Estonian Song and Dance Celebrations (also called as Song Festival and Dance Festival) are considered to be “as Estonian as it can get”. Those two individual festivals are usually seen as a “double event” and performers of both, singers and dancers, join for the celebratory parade starting in the Tallinn town centre and ending on the Song Festival grounds (Lauluväljak).
These days, it is rare to see young people honouring their roots and traditions, wearing folk costumes and dancing and singing the way their great grandparents once did. Given the small size of Estonian population and the fact we are more like the serious, calm and ponderous Nordic people than our more temperamental Slavic neighbours, Estonian Dance Celebration traditions are even more remarkable.

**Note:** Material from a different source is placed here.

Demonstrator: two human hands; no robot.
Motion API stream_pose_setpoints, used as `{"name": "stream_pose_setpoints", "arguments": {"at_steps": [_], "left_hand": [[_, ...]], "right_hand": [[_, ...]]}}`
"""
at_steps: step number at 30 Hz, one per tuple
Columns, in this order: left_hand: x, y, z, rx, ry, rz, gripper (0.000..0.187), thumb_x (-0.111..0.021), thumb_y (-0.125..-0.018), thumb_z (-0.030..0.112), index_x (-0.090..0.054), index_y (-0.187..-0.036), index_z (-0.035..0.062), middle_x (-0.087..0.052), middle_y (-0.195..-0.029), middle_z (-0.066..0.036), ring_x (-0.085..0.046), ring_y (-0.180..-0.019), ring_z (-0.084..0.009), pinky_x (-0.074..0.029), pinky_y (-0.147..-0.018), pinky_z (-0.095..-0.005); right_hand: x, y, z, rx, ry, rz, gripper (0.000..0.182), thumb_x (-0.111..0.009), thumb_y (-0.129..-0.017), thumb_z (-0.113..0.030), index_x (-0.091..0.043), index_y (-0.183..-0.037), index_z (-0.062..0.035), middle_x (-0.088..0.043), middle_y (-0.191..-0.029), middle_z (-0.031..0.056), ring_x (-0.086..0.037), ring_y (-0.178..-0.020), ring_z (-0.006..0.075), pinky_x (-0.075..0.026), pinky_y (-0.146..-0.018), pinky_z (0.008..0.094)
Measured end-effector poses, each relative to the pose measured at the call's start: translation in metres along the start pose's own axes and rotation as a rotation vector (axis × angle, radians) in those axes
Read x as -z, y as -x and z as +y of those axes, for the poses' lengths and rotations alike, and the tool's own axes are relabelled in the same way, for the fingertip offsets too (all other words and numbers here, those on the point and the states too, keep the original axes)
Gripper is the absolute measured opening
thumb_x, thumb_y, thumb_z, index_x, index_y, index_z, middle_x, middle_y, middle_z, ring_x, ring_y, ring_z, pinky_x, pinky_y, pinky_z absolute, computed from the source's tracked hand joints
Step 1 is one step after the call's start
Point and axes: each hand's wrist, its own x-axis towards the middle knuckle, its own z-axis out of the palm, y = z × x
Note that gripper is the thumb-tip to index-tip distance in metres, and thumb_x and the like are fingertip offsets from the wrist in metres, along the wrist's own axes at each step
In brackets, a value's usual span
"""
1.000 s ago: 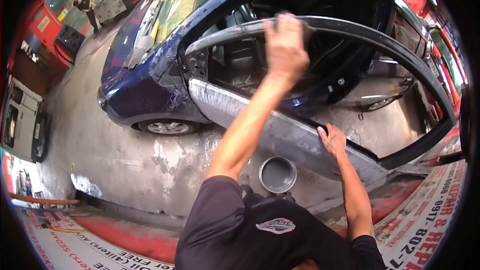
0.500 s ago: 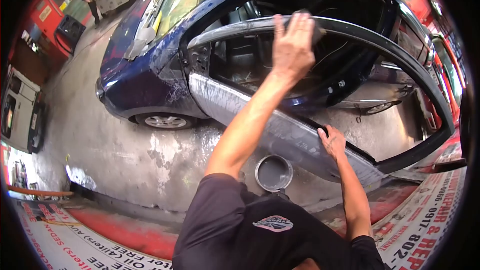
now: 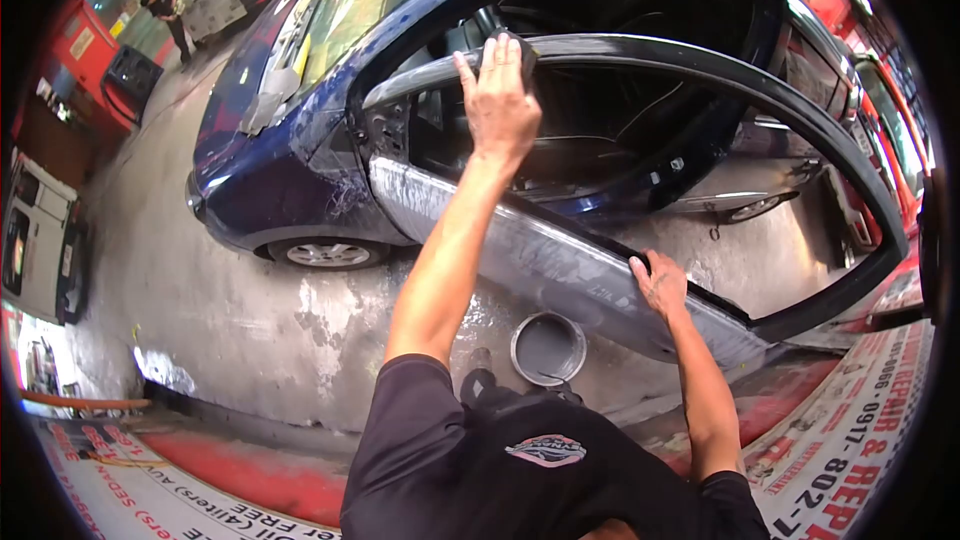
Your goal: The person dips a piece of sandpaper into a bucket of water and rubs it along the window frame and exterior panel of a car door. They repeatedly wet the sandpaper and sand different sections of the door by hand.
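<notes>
My left hand (image 3: pixel 497 100) is raised and presses a dark pad (image 3: pixel 518 44) against the top window frame of an open car door (image 3: pixel 560 260). The door is blue with its lower panel rubbed grey and wet. My right hand (image 3: pixel 657 283) grips the door's window sill lower right, fingers curled over the edge. The door belongs to a dark blue car (image 3: pixel 270 150) whose cabin shows through the empty window opening.
A round bucket (image 3: pixel 547 348) of grey liquid stands on the wet concrete floor just below the door. A white machine (image 3: pixel 40 240) stands at the left edge. Another person (image 3: pixel 165 10) stands by a second car at the far top left. Printed banners lie along the bottom.
My left hand has slid the pad leftward along the top of the window frame. My right hand has stayed on the sill.
</notes>
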Motion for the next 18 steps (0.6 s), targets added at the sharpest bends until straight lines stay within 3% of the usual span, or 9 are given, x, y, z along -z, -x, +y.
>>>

Nevertheless, every few years, there we are again: thousands of dancers forming beautiful patterns in front of tens of thousands spectators.

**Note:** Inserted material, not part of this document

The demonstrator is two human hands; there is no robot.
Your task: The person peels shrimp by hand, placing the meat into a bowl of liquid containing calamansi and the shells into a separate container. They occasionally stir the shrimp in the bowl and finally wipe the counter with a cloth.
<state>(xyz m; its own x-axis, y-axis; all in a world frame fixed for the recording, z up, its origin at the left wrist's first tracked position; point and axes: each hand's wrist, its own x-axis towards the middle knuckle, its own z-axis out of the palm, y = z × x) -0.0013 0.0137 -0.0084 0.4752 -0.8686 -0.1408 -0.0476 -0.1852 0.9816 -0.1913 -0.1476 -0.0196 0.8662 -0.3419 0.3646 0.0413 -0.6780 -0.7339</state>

- Estonian General Dance Celebrations (Dance Festivals) take place every 5 years
- In between the festivals, other dance events are held – Estonian Youth Dance Celebration
The history of Dance Celebrations
The first Estonian Games, Dance and Gymnastics festival, held in 1934, was a precursor of the present Dance Celebration. One and a half thousand folk dancers performed there.

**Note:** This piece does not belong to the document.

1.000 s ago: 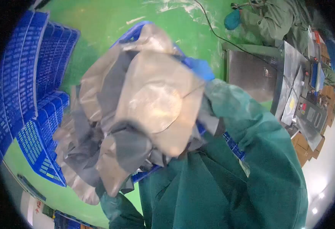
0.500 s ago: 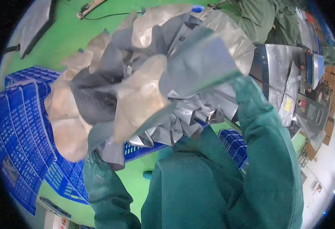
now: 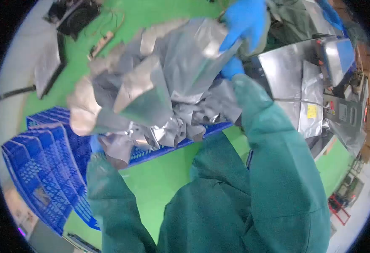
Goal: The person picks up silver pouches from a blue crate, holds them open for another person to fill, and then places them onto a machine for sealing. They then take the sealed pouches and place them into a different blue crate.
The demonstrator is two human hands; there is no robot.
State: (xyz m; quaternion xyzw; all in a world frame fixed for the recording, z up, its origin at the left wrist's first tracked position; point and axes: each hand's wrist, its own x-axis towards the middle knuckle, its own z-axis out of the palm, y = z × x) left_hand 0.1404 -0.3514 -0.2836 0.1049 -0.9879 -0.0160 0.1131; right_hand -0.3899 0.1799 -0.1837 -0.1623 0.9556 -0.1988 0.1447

The greatest Dance Celebration of all times (the 9th) took place in 1970 with over 10000 performers. By then there were different categories according to age, with performers from toddlers to seniors, the dancing veterans. The youngest dancer at this festival was 4 years old and the oldest 76! All the following festivals have had the optimal 8000 performers.
In the beginning of the 1960s, the number of youth choirs, orchestras, folk-dance groups and participants had increased to such a level that it became necessary to hold a separate event. So, it was decided that a Youth Song and Dance Celebration should be organised. The first was held in 1962 and the next celebration will be held in 2011.
The Dance Celebration is a complete performance with a specific theme. The dancers in their bright national costumes form several colourful patterns on the dance field. The dances itself are created especially for each individual Dance celebration, mostly by Estonian choreographers, but there are some traditional numbers, too. For instance the national dance „Tuljak“ is always a part of the repertoire. Another tradition is forming a contour map of Estonia on the festival grounds – an element usually built into a dance.
In November 2003, UNESCO declared Estonia’s Song and Dance Celebration tradition a masterpiece of the Oral and Intangible Heritage of Humanity.
Since the Dance Celebrations are so popular in Estonia, some alternative festivals have also been staged.
- Probably the most famous of them is the Estonian Men’s dance Festival, which was first held in 2006. It captured people’s imagination up and down the country, and the innovative approach it took has had a major influence on dance festivals ever since.
- The second Estonian Men’s dance Festival in 2010 was titled ‘elemental’
- In July 2011 there the first women’s dance festival will be held in Jõgeva town.